Registrant, through its acquisition of 80% of AMI in May 1997 obtained control of Meteor, a U.K. listed public company which was subsequently renamed Constable Group plc. Meteor's two operational subsidiaries, were DigiPhone International Ltd. and Meteor Payphones Ltd. DigiPhone International was the worldwide distributor for all products developed by Third Planet and was sold to Registrant in January, 1998 for cancellation of 500,000 loan stock owed to Camelot by Meteor. All rights owned by DigiPhone International were transferred to Third Planet Publishing prior to the sale of VideoTalk to Wincroft. Registrant sold all its shareholding in AMI for $38,063 on March 20, 1998. Meteor Payphones and its sister payphone companies were placed into liquidation on 30th March 1998. Constable Group plc (formerly Meteor Technology plc) was placed into liquidation on 31st July 1998.

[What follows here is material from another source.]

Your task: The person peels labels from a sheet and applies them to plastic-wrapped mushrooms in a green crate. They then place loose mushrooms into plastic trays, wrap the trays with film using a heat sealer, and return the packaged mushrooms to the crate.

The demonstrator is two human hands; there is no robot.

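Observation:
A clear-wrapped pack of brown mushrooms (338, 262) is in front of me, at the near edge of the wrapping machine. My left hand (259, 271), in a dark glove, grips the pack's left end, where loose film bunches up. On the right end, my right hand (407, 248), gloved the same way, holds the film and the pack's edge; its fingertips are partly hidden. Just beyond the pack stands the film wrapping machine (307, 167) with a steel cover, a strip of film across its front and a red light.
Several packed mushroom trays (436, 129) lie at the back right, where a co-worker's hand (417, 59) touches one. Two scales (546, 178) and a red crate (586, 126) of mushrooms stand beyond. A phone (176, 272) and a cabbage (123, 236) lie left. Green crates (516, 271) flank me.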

mrcdrom.com began operations in April, 1997 as an Internet shopping company selling software titles over the World Wide Web. It also announced the filing of a registration statement to raise up to $12,000,000 through an initial public offering ("IPO") over the Internet, however such registration was withdrawn and no funds were raised. mrcdrom.com had losses throughout its trading history and due to the inability of Registrant to fund such continuing losses ceased doing business in July, 1998, liquidated all its inventory, and terminated all its employees. The Company is now inactive.

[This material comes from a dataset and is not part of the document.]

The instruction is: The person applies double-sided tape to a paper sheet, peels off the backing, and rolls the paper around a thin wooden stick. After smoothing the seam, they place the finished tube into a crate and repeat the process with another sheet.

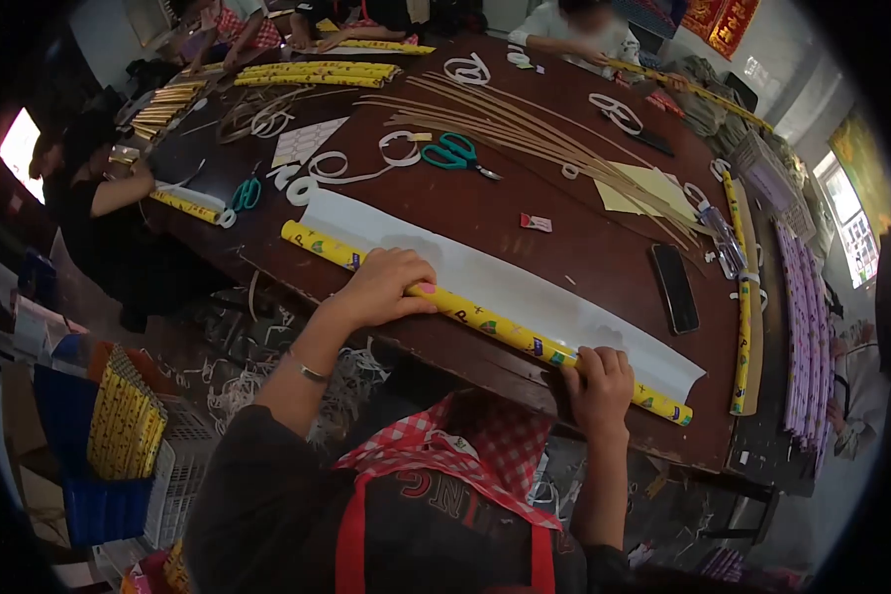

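Note:
A yellow patterned roll of wrapping paper point(495, 325) lies slantwise along the near edge of the table, its white unrolled sheet point(554, 300) curling up behind it. My left hand point(391, 285) grips the roll left of its middle, fingers curved over the top. Toward the right end, my right hand point(601, 388) is closed over the same roll. Beyond the sheet are teal-handled scissors point(452, 153) and a small red-and-white packet point(536, 223). A black phone point(674, 287) lies to the right of the sheet.
Long thin wooden strips point(544, 144), white tape loops point(400, 148) and yellow paper point(645, 188) lie across the brown table point(525, 198). Finished-looking yellow rolls point(317, 73) are at the back, purple rolls point(804, 337) at right. Other people work around the table. Shredded paper point(332, 391) litters the floor.

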### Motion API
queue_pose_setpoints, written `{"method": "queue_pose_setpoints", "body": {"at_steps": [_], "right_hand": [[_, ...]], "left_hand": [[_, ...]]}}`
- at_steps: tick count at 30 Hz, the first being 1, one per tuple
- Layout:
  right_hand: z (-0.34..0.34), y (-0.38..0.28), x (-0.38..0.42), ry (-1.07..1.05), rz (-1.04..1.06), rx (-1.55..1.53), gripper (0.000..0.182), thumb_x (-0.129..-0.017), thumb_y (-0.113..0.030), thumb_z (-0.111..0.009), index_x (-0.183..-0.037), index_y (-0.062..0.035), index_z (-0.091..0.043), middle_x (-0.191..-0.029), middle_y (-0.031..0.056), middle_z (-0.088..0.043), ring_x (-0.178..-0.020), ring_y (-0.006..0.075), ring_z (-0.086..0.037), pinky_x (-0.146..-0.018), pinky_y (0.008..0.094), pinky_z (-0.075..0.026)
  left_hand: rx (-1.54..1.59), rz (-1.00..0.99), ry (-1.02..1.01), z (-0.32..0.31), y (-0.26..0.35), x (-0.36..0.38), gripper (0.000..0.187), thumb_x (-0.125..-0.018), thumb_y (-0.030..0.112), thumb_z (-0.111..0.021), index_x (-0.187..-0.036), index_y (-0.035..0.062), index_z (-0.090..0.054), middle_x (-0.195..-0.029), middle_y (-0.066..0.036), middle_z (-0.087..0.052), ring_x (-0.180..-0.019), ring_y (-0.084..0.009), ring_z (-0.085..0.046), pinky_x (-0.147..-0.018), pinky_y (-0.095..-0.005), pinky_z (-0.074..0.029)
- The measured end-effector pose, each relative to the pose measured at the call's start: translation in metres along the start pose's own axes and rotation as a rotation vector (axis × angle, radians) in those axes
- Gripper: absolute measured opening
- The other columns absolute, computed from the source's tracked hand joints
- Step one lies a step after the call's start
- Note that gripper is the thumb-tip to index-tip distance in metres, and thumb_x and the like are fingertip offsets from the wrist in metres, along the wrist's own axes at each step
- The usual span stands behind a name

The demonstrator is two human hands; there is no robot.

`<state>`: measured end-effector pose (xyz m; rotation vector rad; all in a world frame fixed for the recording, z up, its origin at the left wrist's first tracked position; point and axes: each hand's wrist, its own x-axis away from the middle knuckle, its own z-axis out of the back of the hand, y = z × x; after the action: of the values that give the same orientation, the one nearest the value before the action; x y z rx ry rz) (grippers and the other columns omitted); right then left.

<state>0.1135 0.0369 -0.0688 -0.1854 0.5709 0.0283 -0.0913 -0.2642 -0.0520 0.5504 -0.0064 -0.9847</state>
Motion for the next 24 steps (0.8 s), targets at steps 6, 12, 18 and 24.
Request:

Camelot Internet Access Services, Inc. was an Internet services provider formed in January 1996 using the UUNet backbone, this subsidiary's principle activities were the provision of support services for Registrant and the provision of Internet access to users of DigiPhone who would otherwise be unable to access the Internet. The Company became inactive during 1997.

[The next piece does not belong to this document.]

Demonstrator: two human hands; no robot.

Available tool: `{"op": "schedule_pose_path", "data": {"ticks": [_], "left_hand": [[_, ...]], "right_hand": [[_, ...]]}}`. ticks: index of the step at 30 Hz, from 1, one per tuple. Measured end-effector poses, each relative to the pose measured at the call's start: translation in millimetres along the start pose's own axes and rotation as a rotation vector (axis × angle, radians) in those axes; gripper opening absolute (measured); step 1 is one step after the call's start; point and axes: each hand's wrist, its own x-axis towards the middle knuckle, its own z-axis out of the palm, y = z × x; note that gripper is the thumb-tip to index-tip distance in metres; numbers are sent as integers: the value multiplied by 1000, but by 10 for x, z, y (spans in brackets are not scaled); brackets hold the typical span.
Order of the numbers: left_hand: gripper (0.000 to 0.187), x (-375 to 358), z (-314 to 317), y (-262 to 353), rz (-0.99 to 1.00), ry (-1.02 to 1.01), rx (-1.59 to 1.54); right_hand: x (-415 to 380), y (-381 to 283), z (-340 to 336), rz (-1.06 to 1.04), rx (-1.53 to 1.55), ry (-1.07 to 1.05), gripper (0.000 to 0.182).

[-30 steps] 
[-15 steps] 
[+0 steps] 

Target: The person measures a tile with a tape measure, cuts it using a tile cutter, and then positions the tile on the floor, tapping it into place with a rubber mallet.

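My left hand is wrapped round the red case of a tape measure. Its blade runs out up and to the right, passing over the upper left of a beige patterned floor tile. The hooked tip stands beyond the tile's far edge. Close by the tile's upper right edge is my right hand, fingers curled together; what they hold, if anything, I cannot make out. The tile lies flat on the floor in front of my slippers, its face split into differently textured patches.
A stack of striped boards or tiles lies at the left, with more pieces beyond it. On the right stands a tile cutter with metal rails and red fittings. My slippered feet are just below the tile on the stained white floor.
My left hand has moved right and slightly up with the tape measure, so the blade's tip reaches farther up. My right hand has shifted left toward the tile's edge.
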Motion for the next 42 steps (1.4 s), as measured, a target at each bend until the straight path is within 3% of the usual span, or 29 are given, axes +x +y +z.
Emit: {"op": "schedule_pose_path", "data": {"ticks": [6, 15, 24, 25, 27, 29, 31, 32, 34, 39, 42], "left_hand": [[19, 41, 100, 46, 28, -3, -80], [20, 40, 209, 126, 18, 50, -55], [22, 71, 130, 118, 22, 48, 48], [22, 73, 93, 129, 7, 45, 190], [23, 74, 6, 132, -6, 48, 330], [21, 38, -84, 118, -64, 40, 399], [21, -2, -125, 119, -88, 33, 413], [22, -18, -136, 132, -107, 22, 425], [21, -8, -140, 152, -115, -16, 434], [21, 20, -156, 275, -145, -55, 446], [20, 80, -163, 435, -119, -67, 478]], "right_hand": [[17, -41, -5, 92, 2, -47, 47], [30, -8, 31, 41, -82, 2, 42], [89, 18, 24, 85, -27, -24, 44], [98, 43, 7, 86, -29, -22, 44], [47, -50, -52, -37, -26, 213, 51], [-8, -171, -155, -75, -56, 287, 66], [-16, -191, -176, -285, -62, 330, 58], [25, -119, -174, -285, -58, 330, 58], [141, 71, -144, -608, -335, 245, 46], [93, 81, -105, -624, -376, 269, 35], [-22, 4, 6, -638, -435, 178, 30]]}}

In February 1997, Registrant acquired from Meteor the U.S.A. and Canadian rights to PCAMS software, a payphone contract and management system originally developed for Meteor's payphone subsidiary. The consideration was cancellation of 2,000,000 unsecured convertible loan stock owed by Meteor to Camelot, and the issuance by Camelot of 80,960 restricted common shares of Camelot. Management intended to utilize PCAMS software both by offering such software to independent providers and by seeking acquisitions of payphone businesses. Registrant's limited resources precluded active marketing of this product and in March 1998 the product was sold back to Meteor for (british pounds)70,000.